As you work through the listing below, copy each line exactly and drop the images.

── Supplied data ──

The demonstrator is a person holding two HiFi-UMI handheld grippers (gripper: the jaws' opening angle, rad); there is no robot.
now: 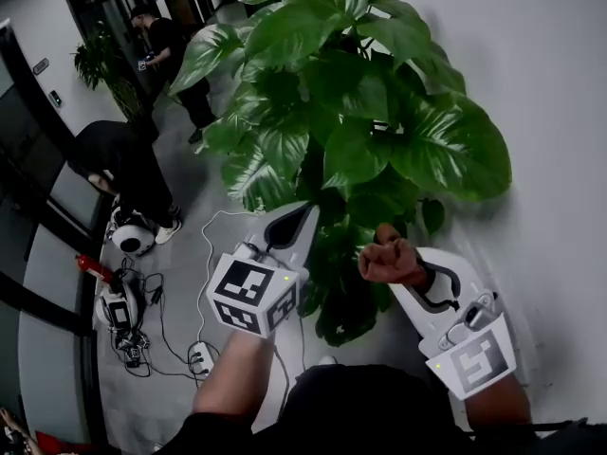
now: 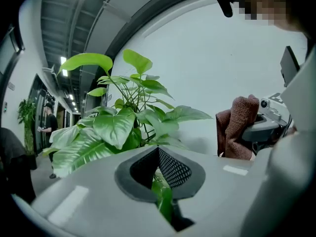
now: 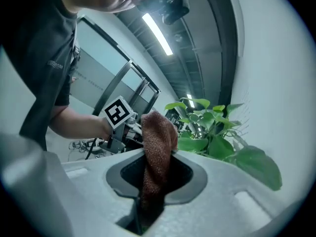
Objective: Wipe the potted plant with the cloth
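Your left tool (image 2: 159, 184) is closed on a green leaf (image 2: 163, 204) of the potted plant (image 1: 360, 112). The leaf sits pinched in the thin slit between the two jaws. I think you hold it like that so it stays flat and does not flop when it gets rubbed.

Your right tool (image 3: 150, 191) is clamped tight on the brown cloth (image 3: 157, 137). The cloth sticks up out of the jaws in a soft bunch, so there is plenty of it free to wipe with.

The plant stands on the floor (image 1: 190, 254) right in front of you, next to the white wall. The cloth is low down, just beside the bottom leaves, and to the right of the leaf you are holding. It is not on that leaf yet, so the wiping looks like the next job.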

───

▸ Solution to this task:
The demonstrator is a person holding two HiFi-UMI handheld grippers (gripper: the jaws' opening angle, rad); there is no robot.
now: 
now: 
now: 
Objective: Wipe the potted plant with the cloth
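Your left tool (image 2: 159, 184) is closed on a green leaf (image 2: 163, 204) of the potted plant (image 1: 360, 112). The leaf sits pinched in the thin slit between the two jaws. I think you hold it like that so it stays flat and does not flop when it gets rubbed.

Your right tool (image 3: 150, 191) is clamped tight on the brown cloth (image 3: 157, 137). The cloth sticks up out of the jaws in a soft bunch, so there is plenty of it free to wipe with.

The plant stands on the floor (image 1: 190, 254) right in front of you, next to the white wall. The cloth is low down, just beside the bottom leaves, and to the right of the leaf you are holding. It is not on that leaf yet, so the wiping looks like the next job.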

There is nothing further to this exercise.